Are there SOLID principle exceptions?


I try to apply SOLID principles in my project's class design. Are there any exceptions of SOLID principles? Do we HAVE to apply these principle DEFINITELY. For example I prepared a factory class.

class XAdderFactory
{
    private Person _person;

    public bool PersonHasNoRecords
    {
        get
        {
            return string.IsNullOrEmpty(_person.HasXRecords);
        }
    }

    public XAdderFactory(Person person)
    {
        this._person = person;
        if (PersonHasNoRecords)
        {
            new XListMakerAFactory(person);
        }
        else
        {
            new XListMakerB(person);
        }
    }
}

This class never conforms to the OCP.
New type list makers may be required in the future and I must add a new else if block.
Is my design bad?
Or are there exceptions of SOLID principles that are not mentioned too often?
I am not sure but my example complies with "Strategic Closure" of OCP? If you have another examples about SOLID exceptions,i think it would be helpful for designers.


Solution

  • The Open-Closed principle is important and useful, but it is not something that should be applied blindly to all classes and all modules.
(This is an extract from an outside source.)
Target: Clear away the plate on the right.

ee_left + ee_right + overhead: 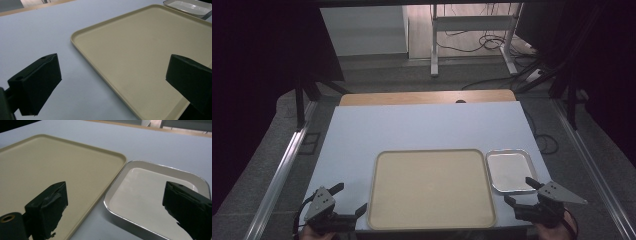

In some cases, creating the abstractions that enable extensibility is just not worth it, because no extensions are expected. In other cases, we can anticipate that requirements will change, but we're not sure what kind of changes to expect, or we're not sure about the other requirements, so we prefer to postpone the decision, and begin with a simpler module implementation that does not respect OCP.